Firstly, it affects consumer habits and how people are used to making purchases. It takes time to change habits and persuade consumers of the benefits (and security) on offer with new technologies. People are, quite rightly, wary of technologies that make it easier for them to part with their cash.

Secondly, it highlights a lack of infrastructure and integration between players in the value chain. From card merchants, to retailers, to banks, without the technology and support in place, new payment technologies can remain a far-off dream instead of a reality when the investment in infrastructure falters. Luckily, this is now beginning to change. One good example of this is iZettle, a device that allows small traders to take credit card payments. As reported by Rory Cellan-Jones at the BBC, it has already been successful in various countries and is now launching more widely. It negates the need for potentially expensive infrastructure and is similar to Square in many ways, except that it is for the EMV card world. It is encouraging that data is fully encrypted by the device with a secure point-to-point connection, but it appears to rely on the vendor taking the cash having connectivity. Other than that, however, it appears to enable easier purchases at any time – without cash, contactless or bartering with pigs or dinosaur milk.

Of course, we cannot discuss payments without touching on the possibilities that the mobile device offers day-to-day. Not only are we working with major mobile operators such as Vodafone and T-Mobile to make NFC services more widely available, but we are excited to be setting the Gemalto Contactless Challenge to see just how far you can get with your mobile device in and around London in 2012.

In the meantime, Sparksight has compiled a very useful infographic to explain exactly what the mobile wallet entails. It outlines the key players in the mobile wallet space, the technology being used, and which devices are supported and on which carriers. We also know, for example, that Isis plans to bring new banks on board to expand the service available.

A key factor in all of this is the security aspect.

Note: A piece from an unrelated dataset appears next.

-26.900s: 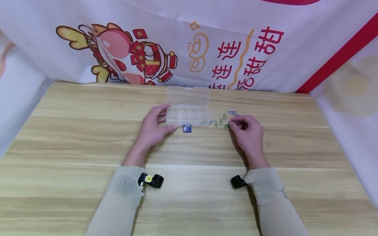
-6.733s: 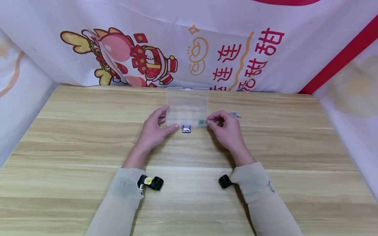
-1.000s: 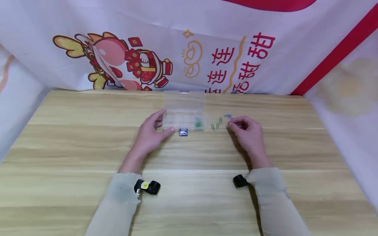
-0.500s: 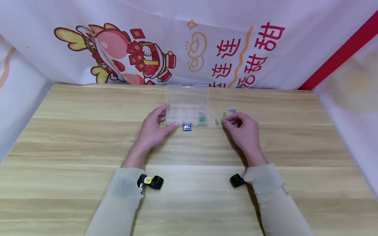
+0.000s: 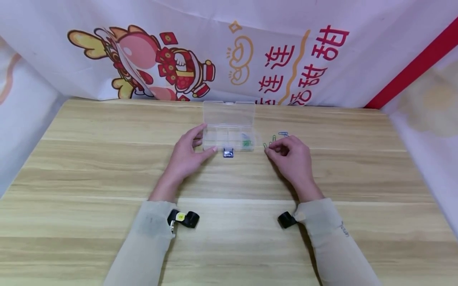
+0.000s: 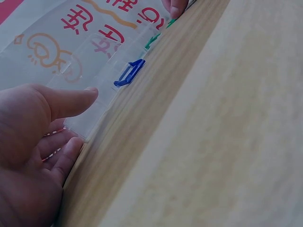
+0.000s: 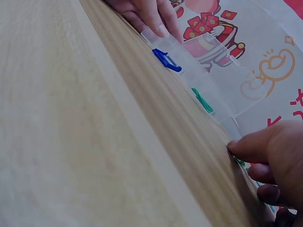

While Passbook has no payment features, Google Wallet ensures one payment card (a prepaid MasterCard) is on a secure element in the device. Everything else is encrypted in secure servers in a secure location as stated. From our perspective, NFC payments are the safest, as they require certification from Visa and MasterCard. Also, as endorsed by the GSMA, using a Trusted Service Manager (TSM) can help service providers securely distribute and manage contactless services for their customers using the networks of mobile operators.

It’s a complex world out there when it comes to payments, but thanks to an array of promising options, things could be about to get a whole lot simpler.